BOOKS || Seres Incríveis (Tracy Chevalier)

Autor: Tracy Chevalier
Tradutor: Beatriz Horta
Editora: Bertrand Brasil
Série: Não
Temas: Adulto, Romance,
Desde que foi atingida por um raio quando bebê, Mary Anning sempre foi uma pessoa diferente, destinada a grandes feitos. Ao descobrir fósseis de seres desconhecidos nas falésias de Lyme Regis, ela revoluciona o universo científico com ideias desafiadoras sobre a criação do mundo e estimula o debate sobre a origem da humanidade. Durante o processo de escavação, Mary encontra apoio na inteligente Elizabeth Philpot, uma solteirona de classe média, que também é obcecada por fósseis. O relacionamento delas desenvolve um delicado equilíbrio entre a fidelidade total e a inveja maldisfarçada. Apesar das diferenças de idade e origem, Mary e Elizabeth descobrem que, na luta pelo reconhecimento, a amizade é a arma mais forte para elas. Neste encantador romance, duas mulheres farão descobertas que mudarão o mundo. Ao longo da história, Tracy Chevalier enriquece a trama através do detalhamento dos hábitos da época, assim como da paisagem, das roupas, da questão religiosa e, principalmente, da arqueologia. “
>>>PRIMEIRA FRASE DO LIVRO<<<
“Sempre me impressionei com raios.”

RESENHA<<<
Pela sinopse do livro, achei que poderia ser algo ligado à bruxaria (nada contra ao tema, inclusive acho que as bruxas não andam dando sorte), porém o livro narra uma interessante e diferente perspectiva da vida feminina por volta de 1800, sabemos que as mulheres não eram nada além de mercadorias, mas ver que algumas conseguiram sair dessa prisão e colaborar de forma interessante, foi o grande achado desse livro.

O livro é narrado por duas personagens e pelo fato de eu ter lido a prova do livro, não sei se no final irão melhorar essa questão, a gente quase não percebe isso nos primeiros capítulos, pois não há troca de fonte e alguns detalhes são sutis, e por não sabermos ainda o quem é quem, a gente acaba ficando meio perdido. Então os capítulos ímpares que narra é a jovem Mary e os pares é a Elizabeth e as duas contam às vezes o mesmo fato com visões diferentes, mas também a vida delas na pequena cidade.

Eu tive umas birras com as duas personagens, a vida delas era muito regrada e percebo que os momentos de catar e descobrir os fósseis eram momentos que se libertavam, mas Mary muitas vezes fazia besteira (e das feias) e a família dela achava que Elizabeth deveria arrumar tudo e ela ia e resolvia, nas primeiras vezes não me incomodei muito, mas quando a coisa começou a ficar recorrente acabei ficando irritada e acho que a autora pecou um pouco, afinal a reputação de uma dama naquela época era algo importante, e tinha momentos que ela não deu importância a isso.

Em alguns momentos a narrativa se torna um pouco enfadonha, mas gostei de observar a luta e o interesse principalmente da Elizabeth em fazer parte e se inteirar das descobertas dos fósseis e todo aquele movimento cultural da época (que era proibido as mulheres), o livro bate bastante nessa tecla e por ser um assunto que leio pouco, relevei alguns momentos a mesmice devido o contexto geral.

O jeito de narrar é um pouco diferente do que estamos acostumados, não apenas o fato de cada capítulo ser uma das mulheres, mas a ordem cronológica das coisas ou como algo pode ser mais importante para uma do que a outra e o jeito que isso é estruturado no texto, tanto que temos capítulos curtos e outros bem longos.
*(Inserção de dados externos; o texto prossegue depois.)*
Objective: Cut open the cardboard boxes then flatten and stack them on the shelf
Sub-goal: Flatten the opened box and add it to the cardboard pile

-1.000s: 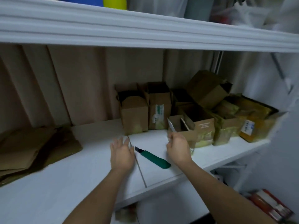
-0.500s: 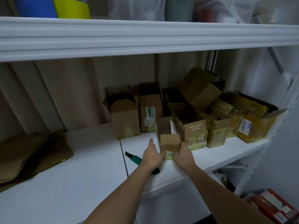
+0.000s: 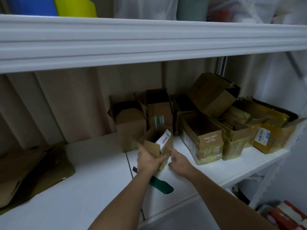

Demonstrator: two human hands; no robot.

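Observation:
A small open cardboard box (image 3: pixel 157 143) with a white barcode label stands tilted on the white shelf (image 3: pixel 93 180) near its middle. My left hand (image 3: pixel 148 161) grips the box's near lower side, thumb wrapped under it. My right hand (image 3: pixel 180 164) is just right of the box, index finger pointing at its lower corner, apparently touching it. A green-handled utility knife (image 3: pixel 160 185) lies on the shelf under my left wrist, partly hidden. Several more open boxes (image 3: pixel 201 135) crowd the shelf's back and right. Flattened cardboard (image 3: pixel 31 170) lies stacked at the left.
An upper shelf (image 3: pixel 149 40) overhangs close above, carrying blue and yellow items and bags. A beige ribbed wall backs the shelf. A seam runs across the shelf board by the knife. Red-and-white packages (image 3: pixel 289 216) lie on the floor at lower right.
The small box has moved left and toward me and now tilts. My left hand went from the bare shelf onto the box; my right hand has come off its side.

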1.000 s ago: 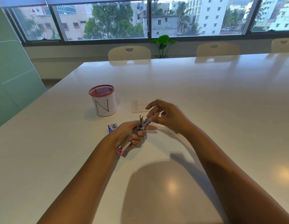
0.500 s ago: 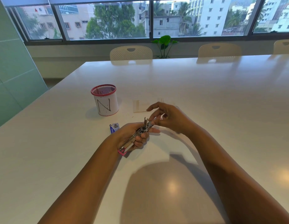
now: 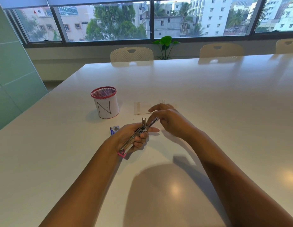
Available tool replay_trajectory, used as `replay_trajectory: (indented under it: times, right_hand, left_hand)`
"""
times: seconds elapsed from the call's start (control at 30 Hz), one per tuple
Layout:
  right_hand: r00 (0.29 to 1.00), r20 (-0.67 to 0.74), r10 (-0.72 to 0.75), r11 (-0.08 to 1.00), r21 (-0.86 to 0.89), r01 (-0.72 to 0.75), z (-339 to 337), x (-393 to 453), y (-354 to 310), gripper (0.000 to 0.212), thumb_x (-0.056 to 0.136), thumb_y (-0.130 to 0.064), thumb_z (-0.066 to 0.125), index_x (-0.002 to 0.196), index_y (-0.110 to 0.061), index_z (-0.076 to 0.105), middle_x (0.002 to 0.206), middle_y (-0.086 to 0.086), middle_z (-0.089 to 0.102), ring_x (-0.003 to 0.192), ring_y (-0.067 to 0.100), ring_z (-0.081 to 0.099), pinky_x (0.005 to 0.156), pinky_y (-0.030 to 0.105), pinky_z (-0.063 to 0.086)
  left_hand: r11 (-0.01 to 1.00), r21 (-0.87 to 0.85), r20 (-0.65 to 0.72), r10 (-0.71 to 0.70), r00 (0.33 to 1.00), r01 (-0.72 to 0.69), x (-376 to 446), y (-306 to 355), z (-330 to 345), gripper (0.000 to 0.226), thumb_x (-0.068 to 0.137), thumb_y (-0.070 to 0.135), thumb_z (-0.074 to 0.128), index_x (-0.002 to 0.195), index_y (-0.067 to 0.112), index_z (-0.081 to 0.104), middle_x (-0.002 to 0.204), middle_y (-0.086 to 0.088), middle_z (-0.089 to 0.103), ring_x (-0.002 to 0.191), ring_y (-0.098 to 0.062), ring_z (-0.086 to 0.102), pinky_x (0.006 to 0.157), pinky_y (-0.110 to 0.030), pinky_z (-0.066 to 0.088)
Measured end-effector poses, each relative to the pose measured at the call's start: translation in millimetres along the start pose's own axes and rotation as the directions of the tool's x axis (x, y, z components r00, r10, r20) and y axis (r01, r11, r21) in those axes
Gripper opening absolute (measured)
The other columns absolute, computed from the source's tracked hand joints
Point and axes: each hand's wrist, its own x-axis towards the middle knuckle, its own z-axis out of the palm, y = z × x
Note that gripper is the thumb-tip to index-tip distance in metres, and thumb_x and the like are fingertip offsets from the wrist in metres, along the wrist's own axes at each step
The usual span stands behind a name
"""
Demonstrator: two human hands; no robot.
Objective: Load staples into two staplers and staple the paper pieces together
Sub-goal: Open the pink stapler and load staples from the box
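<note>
1. Stapler (image 3: 137, 136), opened out, shows us bare metal with a pink end; our left hand (image 3: 131, 138) curls round it, nearer us than the cup (image 3: 106, 104).
2. Our right hand (image 3: 165, 118) pinches its far tip.
3. Paper pieces (image 3: 140, 108) lie right of the cup.
</note>
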Motion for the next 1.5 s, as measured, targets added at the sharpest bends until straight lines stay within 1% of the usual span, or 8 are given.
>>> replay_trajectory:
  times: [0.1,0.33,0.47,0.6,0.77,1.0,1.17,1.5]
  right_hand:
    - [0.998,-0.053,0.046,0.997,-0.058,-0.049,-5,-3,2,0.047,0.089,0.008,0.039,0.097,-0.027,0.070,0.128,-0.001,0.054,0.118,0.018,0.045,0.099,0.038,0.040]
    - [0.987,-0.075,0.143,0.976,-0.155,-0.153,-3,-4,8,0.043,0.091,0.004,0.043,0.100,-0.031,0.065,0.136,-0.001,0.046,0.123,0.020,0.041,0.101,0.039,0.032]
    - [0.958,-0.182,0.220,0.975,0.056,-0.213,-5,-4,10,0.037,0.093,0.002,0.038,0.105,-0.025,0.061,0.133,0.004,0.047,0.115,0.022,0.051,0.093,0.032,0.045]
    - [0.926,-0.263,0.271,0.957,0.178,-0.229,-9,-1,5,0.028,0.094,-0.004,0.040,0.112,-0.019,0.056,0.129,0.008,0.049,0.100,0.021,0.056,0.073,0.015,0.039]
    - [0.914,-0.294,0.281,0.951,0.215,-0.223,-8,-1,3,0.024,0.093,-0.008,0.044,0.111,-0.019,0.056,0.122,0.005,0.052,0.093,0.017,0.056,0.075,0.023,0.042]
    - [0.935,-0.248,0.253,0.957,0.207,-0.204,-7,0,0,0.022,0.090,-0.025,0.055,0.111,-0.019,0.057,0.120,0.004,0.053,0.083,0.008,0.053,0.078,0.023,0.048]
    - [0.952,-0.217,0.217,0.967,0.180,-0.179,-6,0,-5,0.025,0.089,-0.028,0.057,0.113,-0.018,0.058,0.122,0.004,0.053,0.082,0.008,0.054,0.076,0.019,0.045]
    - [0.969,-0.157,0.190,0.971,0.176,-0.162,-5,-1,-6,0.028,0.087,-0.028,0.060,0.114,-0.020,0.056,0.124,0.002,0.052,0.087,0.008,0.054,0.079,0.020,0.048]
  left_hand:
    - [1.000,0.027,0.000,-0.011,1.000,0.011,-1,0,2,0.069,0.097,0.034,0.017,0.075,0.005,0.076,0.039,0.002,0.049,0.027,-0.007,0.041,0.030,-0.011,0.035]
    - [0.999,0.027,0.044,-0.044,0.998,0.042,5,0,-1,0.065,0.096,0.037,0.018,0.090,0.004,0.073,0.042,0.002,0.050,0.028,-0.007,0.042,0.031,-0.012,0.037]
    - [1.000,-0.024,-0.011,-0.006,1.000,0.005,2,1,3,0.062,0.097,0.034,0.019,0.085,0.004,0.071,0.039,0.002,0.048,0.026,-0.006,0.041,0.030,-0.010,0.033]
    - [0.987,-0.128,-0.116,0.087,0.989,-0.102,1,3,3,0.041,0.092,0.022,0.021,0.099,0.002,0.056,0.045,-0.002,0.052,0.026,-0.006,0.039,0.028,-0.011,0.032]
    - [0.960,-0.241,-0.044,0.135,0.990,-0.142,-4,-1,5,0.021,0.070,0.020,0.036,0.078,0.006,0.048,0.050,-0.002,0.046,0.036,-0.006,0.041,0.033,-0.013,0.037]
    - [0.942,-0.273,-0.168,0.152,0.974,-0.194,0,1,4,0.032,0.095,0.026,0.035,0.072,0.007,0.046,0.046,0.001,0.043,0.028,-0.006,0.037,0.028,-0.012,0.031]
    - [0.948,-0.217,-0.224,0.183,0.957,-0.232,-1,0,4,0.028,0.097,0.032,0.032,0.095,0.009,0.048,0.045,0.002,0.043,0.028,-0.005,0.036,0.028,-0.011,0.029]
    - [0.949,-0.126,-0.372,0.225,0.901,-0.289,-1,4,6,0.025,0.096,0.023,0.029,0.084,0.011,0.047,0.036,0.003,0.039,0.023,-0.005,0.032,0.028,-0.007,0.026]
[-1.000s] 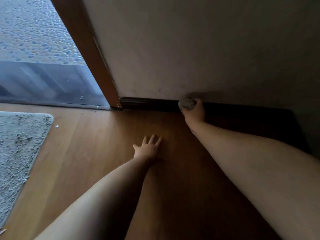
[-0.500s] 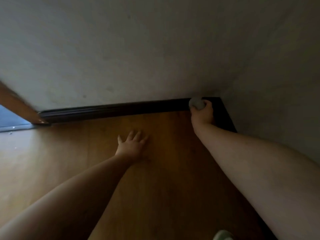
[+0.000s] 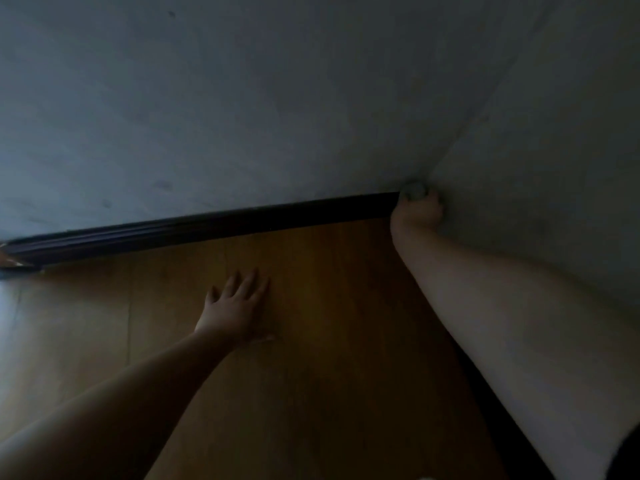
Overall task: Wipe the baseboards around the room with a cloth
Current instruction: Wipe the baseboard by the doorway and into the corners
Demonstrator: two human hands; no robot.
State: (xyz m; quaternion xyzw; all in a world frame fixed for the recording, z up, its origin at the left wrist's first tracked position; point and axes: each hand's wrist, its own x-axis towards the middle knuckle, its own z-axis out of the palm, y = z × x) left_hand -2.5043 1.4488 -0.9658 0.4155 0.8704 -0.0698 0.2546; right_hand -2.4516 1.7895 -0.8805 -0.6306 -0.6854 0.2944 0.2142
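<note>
Was wiping, by the look of it, at the very end of one run: right hand [image 3: 417,211] curled round a small balled cloth [image 3: 413,190], pressed against the dark baseboard [image 3: 221,225] just where two walls [image 3: 277,98] met in the corner. Left hand [image 3: 235,306] lay flat on the wooden floor [image 3: 311,341], fingers spread, holding nothing, probably as a brace. Next move likely called for turning the cloth round the corner and dragging it along the second baseboard [image 3: 491,403], mostly hidden under the right forearm. Counted: two hands, one cloth, two baseboard runs, two walls.
</note>
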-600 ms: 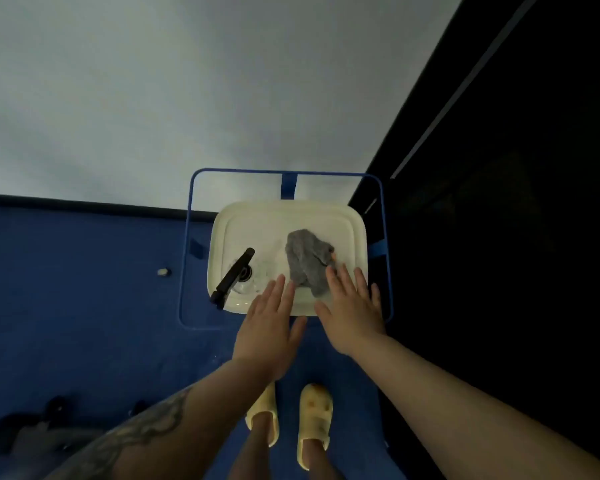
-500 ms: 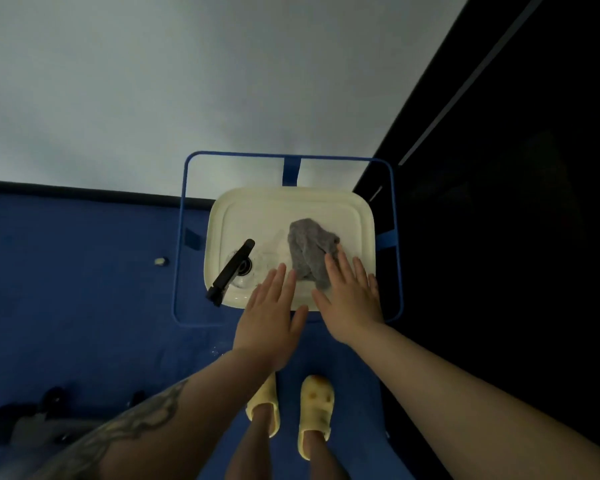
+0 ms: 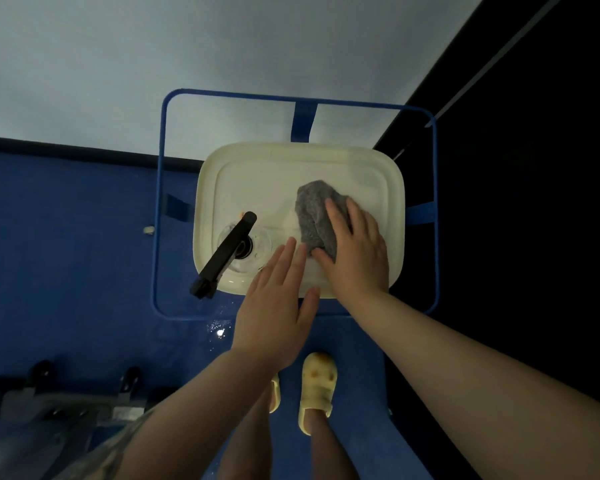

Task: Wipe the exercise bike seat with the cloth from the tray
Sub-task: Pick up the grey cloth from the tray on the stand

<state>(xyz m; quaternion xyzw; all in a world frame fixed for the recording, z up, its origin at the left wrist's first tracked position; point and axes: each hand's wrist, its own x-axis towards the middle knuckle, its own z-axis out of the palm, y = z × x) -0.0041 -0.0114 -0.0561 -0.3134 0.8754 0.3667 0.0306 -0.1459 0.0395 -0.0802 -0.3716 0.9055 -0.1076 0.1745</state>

Às vezes um capítulo poderia avançar bem no tempo, 2/4 anos.

Apesar de termos uma gama de personagens, os que destacam além das protagonistas é a família de Elizabeth, mostra bem como era naquela época, se uma moça não casasse como ela iria viver e a ânsia das mesmas pelo casamento, como isso poderia afetar sua reputação. E também a família de Mary, acho que eles são os mais ‘guerreiros’, são humildes e tudo muda tanto que vi a mãe e o irmão da menina como grandes personagens no final do livro.

Não é um livro que estamos acostumados a ler, mas gostei da experiência. Algumas coisas mal encaixadas e perda de ritmo me fizeram chegar ao final do livro com um sentimento de que poderia ter sido muito mais do que foi, mas para quem às vezes fica se perguntando, onde será que tem outro tipo de coisa para ler (seja gênero ou ideia), acho que vale dar uma chance. No mínimo é uma boa experiência.